In court, Judge Condor said he was troubled by the case. "On both sides of my family tree I have polygamists," he said, according to a hearing transcript. "My great-grandfathers on both sides. I have some reticence to say, 'O.K., they're criminals.' "
That ambivalence is felt by many throughout the state despite the Supreme Court ruling that upheld the state's ban on polygamy. The 1878 ruling, in Reynolds v. United States, held that while the right to free religious belief was unconditionally protected, the right to act on those beliefs could be curtailed by the states in certain situations, including polygamy.
A friend of the court brief filed by the American Civil Liberties Union of Utah Foundation on behalf of the Fischers argues that polygamy should be permitted in the state and asks the Utah Supreme Court to determine whether the Reynolds case is "still good law." "Reynolds was decided at a different time and in a different era" the brief states, and "the Supreme Court has adopted a different standard for determining the constitutionality of regulations which burden religious conduct."

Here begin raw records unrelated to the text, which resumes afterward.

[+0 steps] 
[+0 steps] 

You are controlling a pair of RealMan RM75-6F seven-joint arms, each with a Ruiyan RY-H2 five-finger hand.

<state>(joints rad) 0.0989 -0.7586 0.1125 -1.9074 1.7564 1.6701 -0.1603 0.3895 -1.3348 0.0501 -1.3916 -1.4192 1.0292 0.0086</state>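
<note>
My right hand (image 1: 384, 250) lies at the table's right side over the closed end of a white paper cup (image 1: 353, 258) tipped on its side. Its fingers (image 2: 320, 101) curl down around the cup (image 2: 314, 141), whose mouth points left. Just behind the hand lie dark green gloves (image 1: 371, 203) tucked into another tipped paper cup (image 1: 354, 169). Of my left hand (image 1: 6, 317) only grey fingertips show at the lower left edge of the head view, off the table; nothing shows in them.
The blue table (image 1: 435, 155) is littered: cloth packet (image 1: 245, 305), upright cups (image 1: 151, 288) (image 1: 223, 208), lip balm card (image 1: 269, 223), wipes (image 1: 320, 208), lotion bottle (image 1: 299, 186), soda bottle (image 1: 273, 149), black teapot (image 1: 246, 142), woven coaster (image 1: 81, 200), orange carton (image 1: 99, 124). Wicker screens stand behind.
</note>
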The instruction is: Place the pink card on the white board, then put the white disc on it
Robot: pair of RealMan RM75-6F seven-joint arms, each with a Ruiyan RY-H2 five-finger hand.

Richard G. Wilkins, a professor of law at the J. Reuben Clark School of Law at Brigham Young University, said he felt that in the century since the Reynolds case, the United States Supreme Court has broadened its definition of freedom of religion and of privacy as it applies to child rearing.
"The standards established by Reynolds are clearly fraying around the edges and the Supreme Court might agree to hear this case," he said. "If they do, that would certainly stir up feelings around here even more."